367 kararını çıkardı.

Anayasa Mahkemesi, anayasayı çiğnedi.

Ergenekon çetesiyle ilgili soruşturmanın kararlılıkla sürmesi, “sistemin” hukuksuzluğa alışmış vurucu gücünün yakalanması, yargılanmaya başlaması sanırım büyük bir paniğe neden oldu.

Devletin ve yargının, toplumla işbirliği yapan, değişimin ve hukukun gereğini anlayan kesiminin tavizsiz durması, eski sistemin ajanlarını iyice sıkıştırdı.

Kaybeden kumarbaz, en değerli varlığını masanın üstüne koydu.

“Yargının güvenilirliği ve saygıdeğerliği” kayboluyor şimdi.

Daha önce, Şemdinli iddianamesi nedeniyle Van savcısını meslekten atan Hâkimler ve Savcılar Yüksek Kurulu, durumun değişmediğini sanarak aynı oyunu bir daha oynamaya kalktı.

Ergenekon savcılarıyla, Fırat’ın doğusundaki faili meçhulleri soruşturan savcıları görevden almaya niyetlendi.

Ama hükümet, Şemdinli olayından bu yana epey değişmiş, “sisteme verdiği her tavizin aslında kendi felaketini hazırladığını” anlamıştı.

Hükümet direndi.

Kurul, deşifre oldu.

Kurulun, Ergenekon konusunda en çok direnen üyesinin, Sabancı cinayetinin katilinin konuşmasını engelleyen adam olduğu ortaya çıktı.

Aynı üyenin “Ergenekon sanıklarıyla” çekilmiş resimleri yayınlandı.

“Aile dostu” olan Ergenekon sanıklarıyla görüşmeyi sürdüren yargıç, “o sanık” hakkında iddianame yazan savcıyı görevden almaya çalışıyordu.

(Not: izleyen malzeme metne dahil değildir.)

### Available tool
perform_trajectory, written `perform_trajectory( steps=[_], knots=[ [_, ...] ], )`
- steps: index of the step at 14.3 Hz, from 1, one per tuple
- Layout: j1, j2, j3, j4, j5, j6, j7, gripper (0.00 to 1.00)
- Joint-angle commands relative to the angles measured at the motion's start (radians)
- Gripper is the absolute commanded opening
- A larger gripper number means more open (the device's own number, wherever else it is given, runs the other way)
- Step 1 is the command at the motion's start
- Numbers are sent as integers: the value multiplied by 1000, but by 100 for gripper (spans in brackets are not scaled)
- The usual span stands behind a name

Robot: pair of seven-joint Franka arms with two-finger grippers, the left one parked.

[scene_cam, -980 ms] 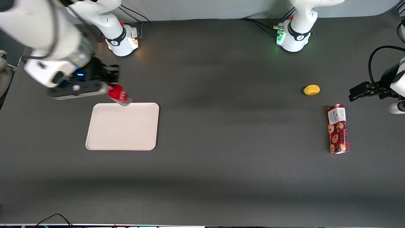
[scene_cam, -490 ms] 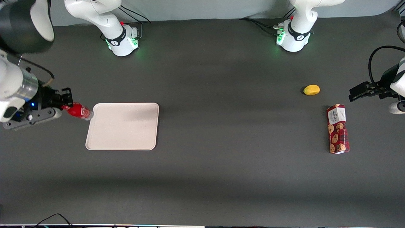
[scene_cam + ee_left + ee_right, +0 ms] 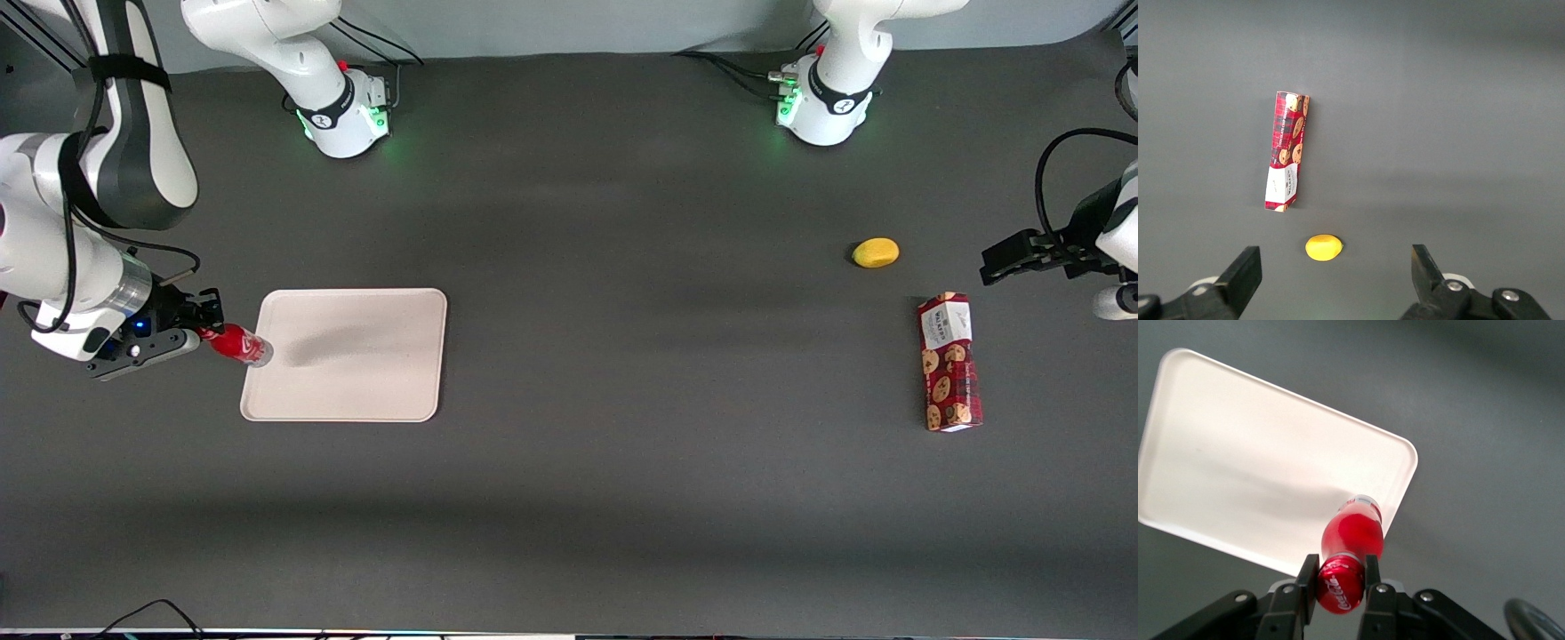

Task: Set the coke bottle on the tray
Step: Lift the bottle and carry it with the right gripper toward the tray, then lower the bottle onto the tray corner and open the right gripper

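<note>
My right gripper [image 3: 206,324] is shut on the red cap of the coke bottle [image 3: 238,345]. It holds the bottle tilted, with its clear base over the rim of the cream tray [image 3: 356,373] at the working arm's end. In the right wrist view the gripper [image 3: 1338,577] has both fingers pressed against the cap, and the bottle [image 3: 1355,533] points down toward the tray's edge [image 3: 1401,487]. The tray [image 3: 1258,460] has nothing on it.
A yellow lemon-like object [image 3: 876,252] and a red cookie box [image 3: 949,363] lie toward the parked arm's end of the table; both also show in the left wrist view, the lemon [image 3: 1323,247] and the box [image 3: 1286,151].
The gripper with the bottle swung from above the tray's edge farther from the camera out sideways off the tray, then came lower and nearer, and the bottle's base now sits at the tray's side rim.
</note>
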Motion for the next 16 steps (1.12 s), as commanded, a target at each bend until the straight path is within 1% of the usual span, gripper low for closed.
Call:
perform_trajectory(
  steps=[1, 2, 4, 5, 6, 7, 8, 12, 14, 16],
  knots=[
    [3, -61, -15, -158, 77, 126, -54, 5],
    [1, -61, -17, -172, 89, 146, -59, 5],
    [1, -56, -17, -174, 91, 154, -59, 7],
    [1, -55, -17, -177, 93, 166, -59, 11],
    [-2, -50, -17, -188, 93, 186, -59, 21],
    [-4, -45, -17, -191, 93, 201, -59, 58],
    [-4, -42, -17, -189, 103, 203, -60, 100],
    [7, -54, -15, -148, 106, 177, -42, 100],
    [10, -58, -9, -36, 105, 73, -18, 100],
    [10, -56, 15, 98, 97, -44, 57, 100]
  ],
)
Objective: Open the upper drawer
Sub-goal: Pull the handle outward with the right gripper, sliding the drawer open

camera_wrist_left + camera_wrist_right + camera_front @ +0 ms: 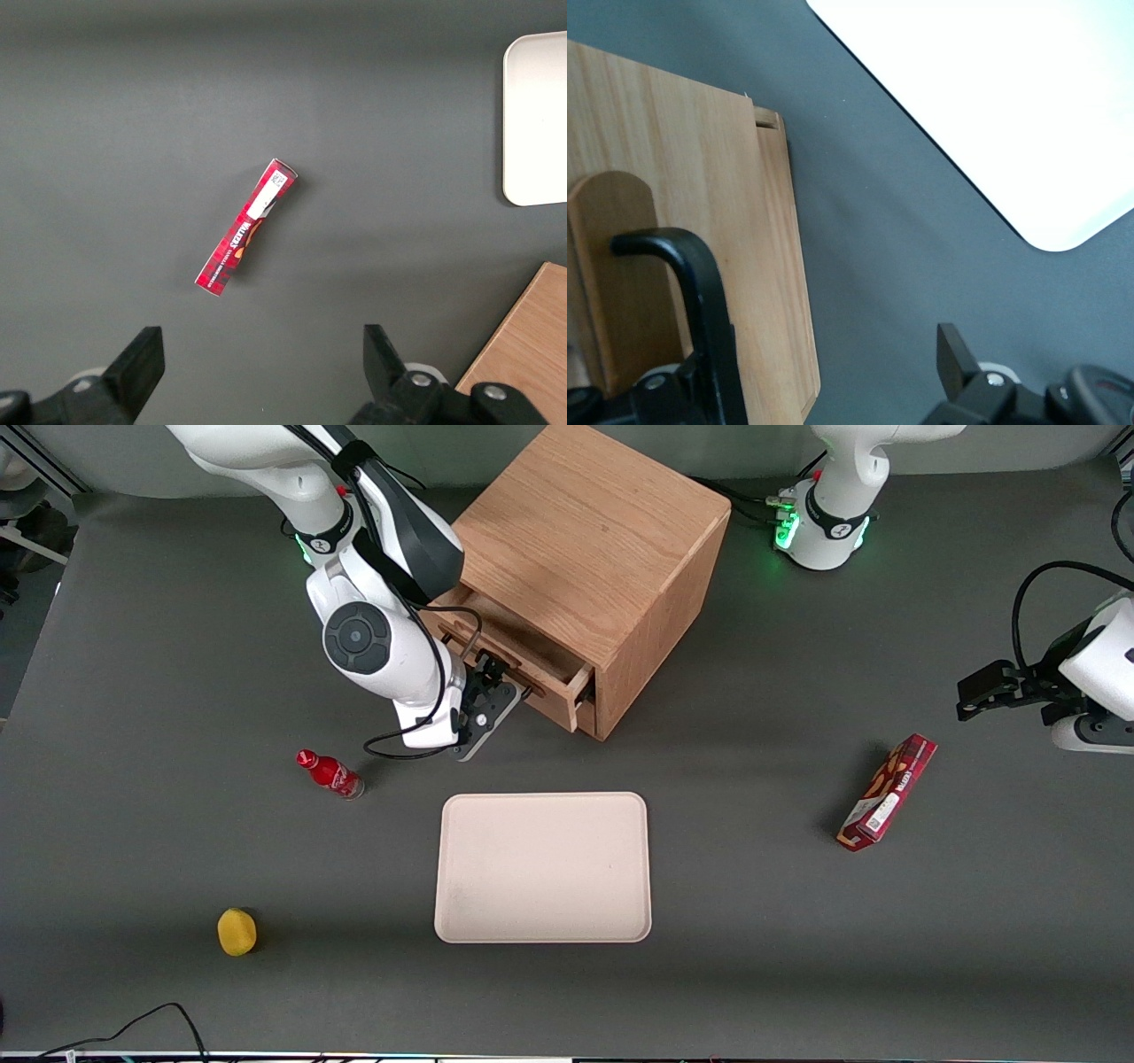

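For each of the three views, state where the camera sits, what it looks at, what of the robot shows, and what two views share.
Front view: high, facing the robots; cabinet, upper drawer, hand.
Left wrist view: on the parked arm, looking down at red box; its own fingers show.
Right wrist view: on the working arm, at the drawer's handle.
All three share the tray.

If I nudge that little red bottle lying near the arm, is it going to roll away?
Probably. The bottle lies on its side on the flat table, so its round body would likely roll crosswise, curving toward its narrower cap end. It looks small, so probably light. The gripper is at the drawer, well clear.
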Controlling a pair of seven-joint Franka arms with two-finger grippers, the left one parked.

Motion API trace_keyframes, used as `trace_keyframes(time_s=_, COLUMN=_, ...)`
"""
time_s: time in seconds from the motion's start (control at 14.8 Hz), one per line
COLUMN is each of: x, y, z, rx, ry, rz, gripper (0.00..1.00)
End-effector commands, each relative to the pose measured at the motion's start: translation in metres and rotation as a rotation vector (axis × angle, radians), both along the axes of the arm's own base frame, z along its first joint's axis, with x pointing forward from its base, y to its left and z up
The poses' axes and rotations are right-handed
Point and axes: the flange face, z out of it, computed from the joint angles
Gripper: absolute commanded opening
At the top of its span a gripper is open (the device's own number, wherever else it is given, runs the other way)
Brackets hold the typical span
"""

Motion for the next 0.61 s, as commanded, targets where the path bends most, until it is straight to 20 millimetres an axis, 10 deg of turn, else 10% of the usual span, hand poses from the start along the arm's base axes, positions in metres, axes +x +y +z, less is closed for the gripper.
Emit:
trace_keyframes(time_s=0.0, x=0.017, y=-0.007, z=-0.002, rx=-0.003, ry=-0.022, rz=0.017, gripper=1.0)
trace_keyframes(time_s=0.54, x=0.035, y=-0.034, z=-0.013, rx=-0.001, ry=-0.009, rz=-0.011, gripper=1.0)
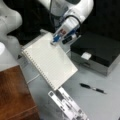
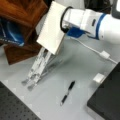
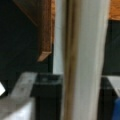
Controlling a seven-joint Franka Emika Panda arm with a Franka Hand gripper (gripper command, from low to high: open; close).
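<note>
A: What is gripped at the top edge of the notebook (image 1: 48, 62)?

B: The gripper (image 1: 54, 41) is seen closed on the upper edge of the spiral-bound notebook, whose pale, finely ruled page is held tilted on a clear, ribbed stand (image 2: 37, 68). In a front view the wire binding is shown along the notebook's left edge.

A: How is the notebook rendered in the wrist view?

B: Its edge (image 3: 82, 60) is seen end-on as a pale vertical band with a brownish stripe, pressed between the dark pads (image 3: 47, 95).

A: What is laid around it?

B: A slim black pen (image 1: 92, 88) is laid flat on the smooth grey table (image 1: 105, 100), well apart from the stand. A dark rectangular box (image 1: 97, 51) with a metal wall is set at a front view's right, and a glossy wooden block (image 1: 15, 95) at its bottom left.
</note>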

Tam anlamıyla bir suçüstü oldu.

Hükümet direnince, “Ergenekon sanıklarıyla aile dostu olan” yargıçlar ve destekçileri birşey yapamadılar ama Adalet Bakanlığı’nı suçlayan bir bildiri yayınladılar.

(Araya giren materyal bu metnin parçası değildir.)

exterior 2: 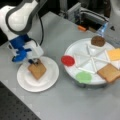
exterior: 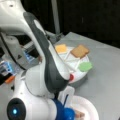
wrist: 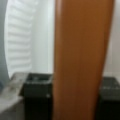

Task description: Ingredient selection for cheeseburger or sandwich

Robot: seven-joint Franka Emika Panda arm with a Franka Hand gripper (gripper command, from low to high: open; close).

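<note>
My gripper (exterior 2: 35,61) is down at the white paper plate (exterior 2: 25,83) on a front view's left, its fingers closed on the top edge of a brown toast square (exterior 2: 37,70) that lies flat on the plate. The wrist view shows this toast (wrist: 81,60) edge-on between the two black fingers (wrist: 37,87). The other ingredients sit in a white divided tray (exterior 2: 82,58): a dark round patty (exterior 2: 98,40), a yellow cheese square (exterior 2: 115,53) and a second toast square (exterior 2: 109,72). In a front view the arm hides the gripper; the cheese (exterior: 61,48) and tray toast (exterior: 80,51) show.
A green lettuce-like piece (exterior 2: 83,77) and a red disc (exterior 2: 67,60) sit on the tray's near rim. Grey equipment with an orange part (exterior 2: 81,28) stands beyond the table's far edge. The arm's white body (exterior: 45,75) fills a front view's left.
</note>
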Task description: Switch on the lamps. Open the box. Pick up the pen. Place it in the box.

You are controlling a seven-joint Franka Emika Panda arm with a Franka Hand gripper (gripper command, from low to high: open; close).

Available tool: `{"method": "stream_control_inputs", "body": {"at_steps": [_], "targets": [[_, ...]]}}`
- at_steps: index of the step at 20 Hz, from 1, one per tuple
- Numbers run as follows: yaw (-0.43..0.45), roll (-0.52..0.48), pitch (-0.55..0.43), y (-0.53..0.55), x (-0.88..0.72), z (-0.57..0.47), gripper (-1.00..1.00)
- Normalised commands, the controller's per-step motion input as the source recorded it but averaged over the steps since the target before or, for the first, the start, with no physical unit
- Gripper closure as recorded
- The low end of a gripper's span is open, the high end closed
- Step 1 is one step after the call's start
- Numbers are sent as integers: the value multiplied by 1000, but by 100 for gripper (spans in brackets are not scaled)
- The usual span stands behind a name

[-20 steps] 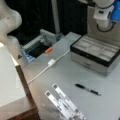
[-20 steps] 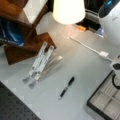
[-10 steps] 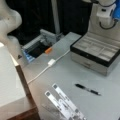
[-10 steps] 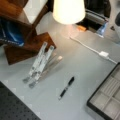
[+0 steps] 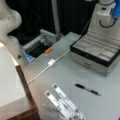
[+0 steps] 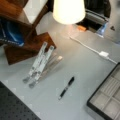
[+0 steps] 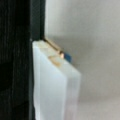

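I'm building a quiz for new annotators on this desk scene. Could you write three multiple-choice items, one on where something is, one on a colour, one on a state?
1. Where does the pen lie?
A. Inside the box
B. On the grey table, in front of the box
C. In the black tray

2. What colour is the cable running across the table?
A. White
B. Red
C. Green

3. In what state is the box?
A. Shut and latched
B. Open, its lid up
C. Tipped on its side

Answers: 1 B, the pen rests on bare table toward a front view's bottom from the box. 2 A, the cable and its small block are white in both front views. 3 B, the pale lined compartments are exposed, with the lid standing behind them.
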Motion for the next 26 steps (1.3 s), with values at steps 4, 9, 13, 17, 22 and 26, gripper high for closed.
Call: {"method": "stream_control_inputs", "body": {"at_steps": [4,9,13,17,22,26], "targets": [[-4,-122,133,-328,5,87,-100],[46,-178,110,-600,111,34,-100],[95,-203,79,-747,227,-11,-100],[152,-258,64,-588,199,0,-100],[242,-403,15,-340,127,-23,-100],[284,-588,-10,-394,106,-119,-100]]}}
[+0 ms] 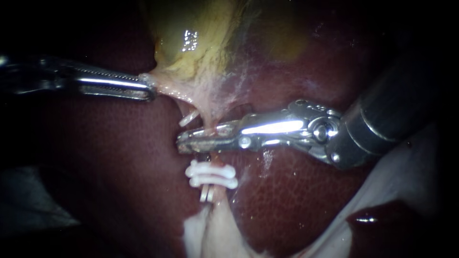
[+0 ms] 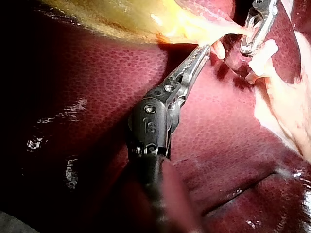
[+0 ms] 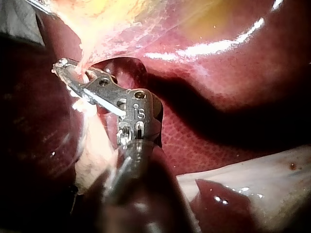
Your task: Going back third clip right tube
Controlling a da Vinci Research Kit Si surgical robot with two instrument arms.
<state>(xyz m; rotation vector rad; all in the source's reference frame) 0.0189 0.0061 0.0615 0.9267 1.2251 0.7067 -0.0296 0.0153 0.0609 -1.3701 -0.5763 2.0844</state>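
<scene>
The liver (image 1: 296, 200) lies under the yellow gallbladder (image 1: 191, 38) (its pale neck is pulled taut). The left instrument (image 1: 148, 88) has its jaws pinching that neck. The right instrument (image 1: 184, 142) lies across the tube (image 1: 216, 195), jaws slightly parted, just gallbladder-side of two white clips (image 1: 213, 176), which only the endoscope shows whole.

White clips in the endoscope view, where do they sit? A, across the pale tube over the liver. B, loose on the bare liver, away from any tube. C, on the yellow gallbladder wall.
A: the white clips lie stacked across the tube, with dark red liver on either side.
</scene>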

Daha da sert bir bildiriyle cevaplandırıldılar ve Adalet Bakanlığı, dünyanın “en saygıdeğer” mesleklerinden birinin sahibi olan yargıçlara, “yasaları çiğnediniz, hakkınızı aşmaya kalktınız ve yalan söylediniz” dedi.

Sanırım yeryüzünde ilk kez “yargıçlar” böyle açıkça “yalancılıkla” suçlandılar.

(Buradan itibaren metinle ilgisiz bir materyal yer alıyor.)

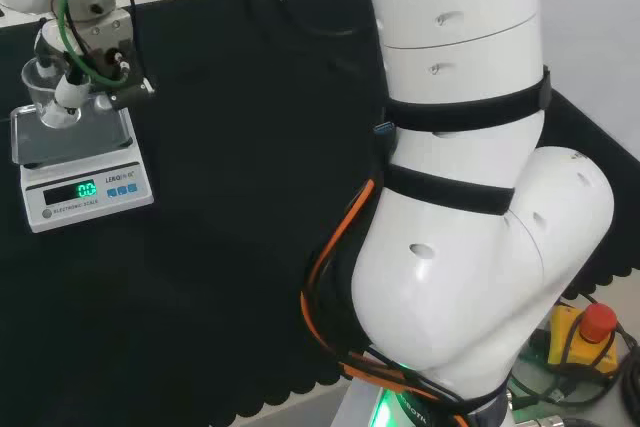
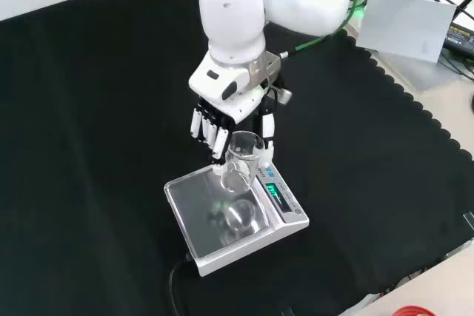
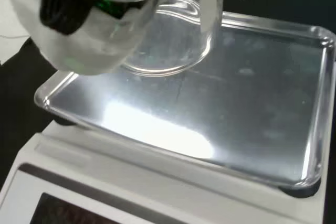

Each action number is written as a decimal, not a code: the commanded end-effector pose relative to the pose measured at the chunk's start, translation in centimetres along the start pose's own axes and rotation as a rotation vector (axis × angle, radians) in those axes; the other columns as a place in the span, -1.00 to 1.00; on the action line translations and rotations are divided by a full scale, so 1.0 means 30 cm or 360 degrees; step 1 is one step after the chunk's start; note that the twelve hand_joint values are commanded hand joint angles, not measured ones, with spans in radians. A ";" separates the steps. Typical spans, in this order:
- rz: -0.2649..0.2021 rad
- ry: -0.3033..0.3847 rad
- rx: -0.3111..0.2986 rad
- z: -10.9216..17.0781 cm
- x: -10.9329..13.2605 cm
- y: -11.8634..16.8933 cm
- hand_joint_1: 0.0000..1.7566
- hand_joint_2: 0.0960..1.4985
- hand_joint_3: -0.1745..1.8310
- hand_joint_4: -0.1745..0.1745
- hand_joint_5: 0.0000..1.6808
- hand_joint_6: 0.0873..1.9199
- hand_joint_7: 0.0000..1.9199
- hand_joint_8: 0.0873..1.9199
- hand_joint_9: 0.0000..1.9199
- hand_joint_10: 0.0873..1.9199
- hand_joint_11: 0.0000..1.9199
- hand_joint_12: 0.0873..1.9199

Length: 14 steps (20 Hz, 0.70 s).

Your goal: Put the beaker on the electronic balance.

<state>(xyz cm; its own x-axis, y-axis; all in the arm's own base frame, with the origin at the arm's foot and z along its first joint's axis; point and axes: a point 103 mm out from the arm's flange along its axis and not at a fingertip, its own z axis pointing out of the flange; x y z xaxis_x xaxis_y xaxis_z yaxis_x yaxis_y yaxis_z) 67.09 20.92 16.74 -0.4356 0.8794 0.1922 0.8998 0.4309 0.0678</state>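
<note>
Beaker point(image 2: 241, 162): 1 clear glass piece, held in the hand point(image 2: 222, 123) above the steel pan point(image 2: 196, 201) of the electronic balance point(image 2: 235, 216). Front view: the hand's fingers point(image 2: 208, 129) point downward and curl against the beaker's far side, with another digit on the side toward the arm, so the glass is pinched between them; the beaker stands roughly upright with its mouth up. Its base sits over the pan's far edge, toward the arm; whether the base touches the pan or hangs just above it cannot be told from this view. Wrist view: the beaker's round base point(image 3: 163, 51) appears very close to the pan point(image 3: 252, 103), near 1 corner of it, with a blurred white part of the hand point(image 3: 89, 40) beside the glass; contact again cannot be confirmed. The pan surface is bare and reflective apart from the beaker's reflection. Head view: the balance point(image 1: 85, 187) stands at the left of the black cloth point(image 1: 250, 197), its green display lit, and the beaker point(image 1: 42, 87) shows at the pan's far left corner with the hand point(image 1: 75, 87) against it. The balance's cable trails off its near corner in the front view.
</note>
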 end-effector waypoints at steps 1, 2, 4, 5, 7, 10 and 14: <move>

Bu arada, Cumhurbaşkanı’nı “mahkemeye” çağırmak isteyen bir yargıç hakkında soruşturma yürütmek için Adalet Bakanlığı iki müfettiş gönderdi.

Yargıç “müfettişlere güvenmediğini” söyledi.

Adalet Bakanlığı yargıça, yargıç da Adalet Bakanlığı’na güvenmiyordu.

Sonra başka bir yargıçlar ve savcılar kuruluşu bir açıklamayla Adalet Bakanlığı’nı suçladı.

Böylece yargı karpuz gibi ortadan ikiye çatladı.

Yargının bir yanında Ergenekon soruşturmasını durdurmak isteyenler var, bir yanında ise o çeteyi yargılamak isteyenler.

O çeteyi koruyacağız derken “saygıdeğerliklerini” kaybettiler.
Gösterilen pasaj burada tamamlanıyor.